The sector that produced the most emissions in 2019 was the land-use change and forestry industry. Land-Use Change and Forestry produced 26.9m of greenhouse gas (GHG) emissions. This amounted to 136% of total GHG in the Central African Republic. The second and third largest emitting sectors were agriculture and waste– producing 83.2% and 15.4% of total GHG respectively.


The industry that produced the most energy related emissions was the transportation sector, emitting 214k tonnes of greenhouse gas. The second and third largest emitting sectors were building and manufacturing/construction – producing 20.4k and 6.3k tonnes of GHG each.

Land Use Change and Forestry

Land use change and forestry (LUCF), such as deforestation and conversion of natural ecosystems to agricultural or urban areas, can have a significant impact on carbon emissions.
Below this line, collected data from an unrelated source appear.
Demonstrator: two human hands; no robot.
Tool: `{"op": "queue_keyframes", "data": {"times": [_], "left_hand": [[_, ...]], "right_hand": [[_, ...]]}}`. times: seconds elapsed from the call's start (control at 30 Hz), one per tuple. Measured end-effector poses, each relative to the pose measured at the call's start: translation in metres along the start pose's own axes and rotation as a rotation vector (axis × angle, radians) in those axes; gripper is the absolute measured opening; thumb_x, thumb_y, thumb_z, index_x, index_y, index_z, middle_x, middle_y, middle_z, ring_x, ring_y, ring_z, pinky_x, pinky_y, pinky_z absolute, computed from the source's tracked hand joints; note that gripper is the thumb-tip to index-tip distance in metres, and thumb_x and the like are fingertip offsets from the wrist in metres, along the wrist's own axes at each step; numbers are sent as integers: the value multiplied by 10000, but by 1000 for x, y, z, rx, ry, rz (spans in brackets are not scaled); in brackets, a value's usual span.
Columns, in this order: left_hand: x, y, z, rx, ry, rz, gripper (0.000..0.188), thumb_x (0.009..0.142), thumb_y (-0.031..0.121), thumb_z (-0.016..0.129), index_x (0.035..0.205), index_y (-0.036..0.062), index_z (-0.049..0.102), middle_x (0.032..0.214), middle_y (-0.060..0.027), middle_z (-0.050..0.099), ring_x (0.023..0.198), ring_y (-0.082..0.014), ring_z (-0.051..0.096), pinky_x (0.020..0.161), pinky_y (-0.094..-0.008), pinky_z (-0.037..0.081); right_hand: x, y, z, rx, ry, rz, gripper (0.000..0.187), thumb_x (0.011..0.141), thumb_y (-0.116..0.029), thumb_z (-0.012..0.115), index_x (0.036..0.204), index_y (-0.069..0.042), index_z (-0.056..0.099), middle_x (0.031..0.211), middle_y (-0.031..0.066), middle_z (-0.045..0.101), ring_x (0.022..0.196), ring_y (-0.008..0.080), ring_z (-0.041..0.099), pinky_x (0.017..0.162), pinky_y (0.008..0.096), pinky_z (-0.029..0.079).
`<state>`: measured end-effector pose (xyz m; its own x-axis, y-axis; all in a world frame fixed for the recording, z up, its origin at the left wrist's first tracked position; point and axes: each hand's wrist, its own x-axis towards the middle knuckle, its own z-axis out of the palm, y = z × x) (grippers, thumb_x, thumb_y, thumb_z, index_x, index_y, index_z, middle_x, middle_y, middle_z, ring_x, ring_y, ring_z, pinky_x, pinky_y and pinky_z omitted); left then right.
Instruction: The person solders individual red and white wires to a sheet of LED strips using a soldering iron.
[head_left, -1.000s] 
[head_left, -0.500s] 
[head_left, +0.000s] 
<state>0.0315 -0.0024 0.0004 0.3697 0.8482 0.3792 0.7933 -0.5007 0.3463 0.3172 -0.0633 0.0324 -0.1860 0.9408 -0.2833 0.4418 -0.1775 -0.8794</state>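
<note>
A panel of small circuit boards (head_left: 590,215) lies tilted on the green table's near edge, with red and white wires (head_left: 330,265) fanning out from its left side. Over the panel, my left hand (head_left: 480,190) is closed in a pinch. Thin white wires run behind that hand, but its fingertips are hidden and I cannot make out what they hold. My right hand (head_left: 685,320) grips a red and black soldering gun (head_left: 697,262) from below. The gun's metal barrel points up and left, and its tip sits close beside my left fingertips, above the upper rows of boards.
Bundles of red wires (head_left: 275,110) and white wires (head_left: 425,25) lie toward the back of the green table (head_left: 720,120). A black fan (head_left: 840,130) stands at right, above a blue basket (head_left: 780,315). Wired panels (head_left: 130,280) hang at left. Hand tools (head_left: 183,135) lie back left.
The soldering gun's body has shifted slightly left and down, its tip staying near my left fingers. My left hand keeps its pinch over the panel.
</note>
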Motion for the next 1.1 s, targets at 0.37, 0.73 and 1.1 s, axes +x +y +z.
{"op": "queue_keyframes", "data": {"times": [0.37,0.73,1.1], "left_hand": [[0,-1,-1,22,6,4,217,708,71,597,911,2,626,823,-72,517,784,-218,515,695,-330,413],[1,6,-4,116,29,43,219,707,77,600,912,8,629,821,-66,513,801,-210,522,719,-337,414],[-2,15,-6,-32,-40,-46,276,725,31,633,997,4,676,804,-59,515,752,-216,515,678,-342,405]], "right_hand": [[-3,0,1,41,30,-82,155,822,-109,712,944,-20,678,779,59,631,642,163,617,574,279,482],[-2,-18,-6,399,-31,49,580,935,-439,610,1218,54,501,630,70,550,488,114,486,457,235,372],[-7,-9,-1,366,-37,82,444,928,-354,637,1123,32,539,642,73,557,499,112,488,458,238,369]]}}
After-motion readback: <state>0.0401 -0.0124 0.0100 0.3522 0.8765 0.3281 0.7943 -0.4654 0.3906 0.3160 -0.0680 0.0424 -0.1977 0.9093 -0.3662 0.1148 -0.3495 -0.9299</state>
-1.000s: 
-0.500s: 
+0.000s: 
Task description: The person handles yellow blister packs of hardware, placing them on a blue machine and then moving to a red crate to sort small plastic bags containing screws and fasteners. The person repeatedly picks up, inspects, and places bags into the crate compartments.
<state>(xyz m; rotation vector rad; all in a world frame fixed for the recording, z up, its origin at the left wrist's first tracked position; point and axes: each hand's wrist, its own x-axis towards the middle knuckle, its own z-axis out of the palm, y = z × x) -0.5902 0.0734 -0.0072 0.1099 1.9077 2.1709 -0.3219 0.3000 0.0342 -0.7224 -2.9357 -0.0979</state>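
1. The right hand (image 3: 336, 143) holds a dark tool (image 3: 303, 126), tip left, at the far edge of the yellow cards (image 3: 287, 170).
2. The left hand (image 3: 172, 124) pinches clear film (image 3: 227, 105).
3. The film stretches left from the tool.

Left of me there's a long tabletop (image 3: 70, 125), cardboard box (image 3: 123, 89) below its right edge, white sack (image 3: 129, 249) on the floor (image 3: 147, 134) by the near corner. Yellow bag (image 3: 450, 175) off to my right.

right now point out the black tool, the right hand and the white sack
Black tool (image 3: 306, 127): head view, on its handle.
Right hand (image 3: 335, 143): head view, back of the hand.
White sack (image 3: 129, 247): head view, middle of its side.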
  • Trees and other vegetation absorb and store carbon through the process of photosynthesis, and when they are cut down or burned, that stored carbon is released into the atmosphere.
  • Deforestation and other forms of land use change can also reduce the ability of ecosystems to absorb and store carbon in the future. Additionally, the conversion of land for agriculture or urban development can lead to the release of carbon stored in the soil.
  • On the other hand, sustainable forestry practices, such as reforestation and afforestation, can help to remove carbon from the atmosphere and store it in trees and other vegetation.

In the case of the Central African Republic, their LUCF had a negative impact on their emissions, increasing their footprint by 26.9m tonnes.

After accounting for land use change and forestry, the total amount of greenhouse emissions in the Central African Republic in 2019 was 46.6m metric tonnes.

Is there a correlation between greenhouse gas emissions and economic growth?

In 2019, gross domestic product (GDP) in the Central African Republic grew by 0.01% from the previous year. Measured in US dollars, the economy went from $2.22bn to $2.22bn. In the same period carbon emissions decreased by -12.6%. Over a ten year period from 2009 to 2019, GDP grew by 7.4%, while emissions have decreased by -2.5%.

To put this into context, the compound annual growth rate of GDP in the Central African Republic over the previous ten years was 0.72% and the CAGR for greenhouse gas emissions was -0.25%.